* EXERCISE INSTRUCTIONS:
The data below is to be returned in full and exactly.

Start of SUPPLIED RECORDS

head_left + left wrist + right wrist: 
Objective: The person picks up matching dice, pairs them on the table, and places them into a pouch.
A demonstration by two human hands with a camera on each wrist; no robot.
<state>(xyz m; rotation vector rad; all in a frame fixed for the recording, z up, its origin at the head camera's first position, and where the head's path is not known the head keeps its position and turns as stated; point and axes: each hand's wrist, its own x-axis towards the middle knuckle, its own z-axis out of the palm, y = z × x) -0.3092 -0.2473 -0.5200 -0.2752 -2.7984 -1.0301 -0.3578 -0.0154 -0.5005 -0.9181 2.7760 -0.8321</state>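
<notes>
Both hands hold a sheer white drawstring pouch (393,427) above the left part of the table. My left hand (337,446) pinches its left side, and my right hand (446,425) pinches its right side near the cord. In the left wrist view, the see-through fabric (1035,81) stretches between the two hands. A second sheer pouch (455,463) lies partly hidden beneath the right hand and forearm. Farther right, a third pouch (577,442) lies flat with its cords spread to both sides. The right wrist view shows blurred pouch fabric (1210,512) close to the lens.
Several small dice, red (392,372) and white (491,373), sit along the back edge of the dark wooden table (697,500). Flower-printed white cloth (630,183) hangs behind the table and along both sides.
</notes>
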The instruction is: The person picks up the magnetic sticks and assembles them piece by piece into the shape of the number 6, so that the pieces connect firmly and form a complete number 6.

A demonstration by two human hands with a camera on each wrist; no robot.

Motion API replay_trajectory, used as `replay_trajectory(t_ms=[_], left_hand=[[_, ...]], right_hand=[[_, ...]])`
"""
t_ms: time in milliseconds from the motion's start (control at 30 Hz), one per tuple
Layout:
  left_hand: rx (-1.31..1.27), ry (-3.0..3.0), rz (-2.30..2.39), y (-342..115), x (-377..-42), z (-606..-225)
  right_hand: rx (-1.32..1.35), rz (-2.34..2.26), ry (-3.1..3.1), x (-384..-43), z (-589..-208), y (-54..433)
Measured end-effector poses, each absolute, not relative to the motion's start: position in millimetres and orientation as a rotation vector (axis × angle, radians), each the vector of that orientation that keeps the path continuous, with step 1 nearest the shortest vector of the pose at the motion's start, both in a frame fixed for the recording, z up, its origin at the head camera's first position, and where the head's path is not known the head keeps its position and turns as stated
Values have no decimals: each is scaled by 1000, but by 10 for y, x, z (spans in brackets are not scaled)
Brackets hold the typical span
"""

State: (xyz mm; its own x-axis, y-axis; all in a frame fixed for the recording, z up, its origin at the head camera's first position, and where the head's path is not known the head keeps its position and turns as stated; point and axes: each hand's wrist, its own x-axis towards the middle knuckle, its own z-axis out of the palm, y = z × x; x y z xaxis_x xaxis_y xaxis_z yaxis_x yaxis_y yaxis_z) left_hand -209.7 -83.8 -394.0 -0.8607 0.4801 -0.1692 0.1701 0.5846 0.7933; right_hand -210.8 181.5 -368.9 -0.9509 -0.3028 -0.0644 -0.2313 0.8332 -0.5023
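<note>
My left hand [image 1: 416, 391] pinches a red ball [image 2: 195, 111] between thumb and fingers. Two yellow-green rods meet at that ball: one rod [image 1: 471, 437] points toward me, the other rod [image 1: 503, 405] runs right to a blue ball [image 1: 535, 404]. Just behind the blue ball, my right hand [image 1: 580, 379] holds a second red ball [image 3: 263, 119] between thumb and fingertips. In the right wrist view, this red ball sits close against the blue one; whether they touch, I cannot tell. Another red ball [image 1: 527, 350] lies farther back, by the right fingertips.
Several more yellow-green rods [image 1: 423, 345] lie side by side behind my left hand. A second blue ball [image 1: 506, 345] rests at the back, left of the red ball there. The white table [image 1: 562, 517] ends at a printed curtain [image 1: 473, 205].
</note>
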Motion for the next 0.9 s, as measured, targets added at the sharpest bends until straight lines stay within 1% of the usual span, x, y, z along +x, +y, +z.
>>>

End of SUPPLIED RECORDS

* OUTPUT:
head_left + left wrist + right wrist: 
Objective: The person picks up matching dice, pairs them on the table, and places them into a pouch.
A demonstration by two human hands with a camera on each wrist; no robot.
<state>(xyz m; rotation vector rad; all in a frame fixed for the recording, z up, its origin at the head camera's first position, and where the head's path is not known the head keeps its position and turns as stated; point and axes: each hand's wrist, its own x-axis towards the middle knuckle, its own z-axis out of the palm, y = z × x) -0.3092 -0.2473 -0.5200 -0.2752 -2.7984 -1.0301 -0.3578 -0.0154 -0.5005 -0.9181 2.7760 -0.8321</state>
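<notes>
Both hands hold a sheer white drawstring pouch (393,427) above the left part of the table. My left hand (337,446) pinches its left side, and my right hand (446,425) pinches its right side near the cord. In the left wrist view, the see-through fabric (1035,81) stretches between the two hands. A second sheer pouch (455,463) lies partly hidden beneath the right hand and forearm. Farther right, a third pouch (577,442) lies flat with its cords spread to both sides. The right wrist view shows blurred pouch fabric (1210,512) close to the lens.
Several small dice, red (392,372) and white (491,373), sit along the back edge of the dark wooden table (697,500). Flower-printed white cloth (630,183) hangs behind the table and along both sides.
</notes>
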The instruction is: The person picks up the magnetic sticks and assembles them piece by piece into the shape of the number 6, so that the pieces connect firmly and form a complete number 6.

A demonstration by two human hands with a camera on each wrist; no robot.

Motion API replay_trajectory, used as `replay_trajectory(t_ms=[_], left_hand=[[_, ...]], right_hand=[[_, ...]])`
"""
t_ms: time in milliseconds from the motion's start (control at 30 Hz), one per tuple
Layout:
  left_hand: rx (-1.31..1.27), ry (-3.0..3.0), rz (-2.30..2.39), y (-342..115), x (-377..-42), z (-606..-225)
  right_hand: rx (-1.32..1.35), rz (-2.34..2.26), ry (-3.1..3.1), x (-384..-43), z (-589..-208), y (-54..433)
Measured end-effector poses, each absolute, not relative to the motion's start: position in millimetres and orientation as a rotation vector (axis × angle, radians), each the vector of that orientation that keeps the path continuous, with step 1 nearest the shortest vector of the pose at the motion's start, both in a frame fixed for the recording, z up, its origin at the head camera's first position, and where the head's path is not known the head keeps its position and turns as stated
Values have no decimals: each is scaled by 1000, but by 10 for y, x, z (spans in brackets are not scaled)
Brackets hold the typical span
"""

State: (xyz mm; its own x-axis, y-axis; all in a frame fixed for the recording, z up, its origin at the head camera's first position, and where the head's path is not known the head keeps its position and turns as stated; point and axes: each hand's wrist, its own x-axis towards the middle knuckle, its own z-axis out of the palm, y = z × x; x y z xaxis_x xaxis_y xaxis_z yaxis_x yaxis_y yaxis_z) left_hand -209.7 -83.8 -394.0 -0.8607 0.4801 -0.1692 0.1701 0.5846 0.7933; right_hand -210.8 181.5 -368.9 -0.9509 -0.3028 -0.0644 -0.2313 0.8332 -0.5023
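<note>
My left hand [image 1: 416, 391] pinches a red ball [image 2: 195, 111] between thumb and fingers. Two yellow-green rods meet at that ball: one rod [image 1: 471, 437] points toward me, the other rod [image 1: 503, 405] runs right to a blue ball [image 1: 535, 404]. Just behind the blue ball, my right hand [image 1: 580, 379] holds a second red ball [image 3: 263, 119] between thumb and fingertips. In the right wrist view, this red ball sits close against the blue one; whether they touch, I cannot tell. Another red ball [image 1: 527, 350] lies farther back, by the right fingertips.
Several more yellow-green rods [image 1: 423, 345] lie side by side behind my left hand. A second blue ball [image 1: 506, 345] rests at the back, left of the red ball there. The white table [image 1: 562, 517] ends at a printed curtain [image 1: 473, 205].
</note>
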Motion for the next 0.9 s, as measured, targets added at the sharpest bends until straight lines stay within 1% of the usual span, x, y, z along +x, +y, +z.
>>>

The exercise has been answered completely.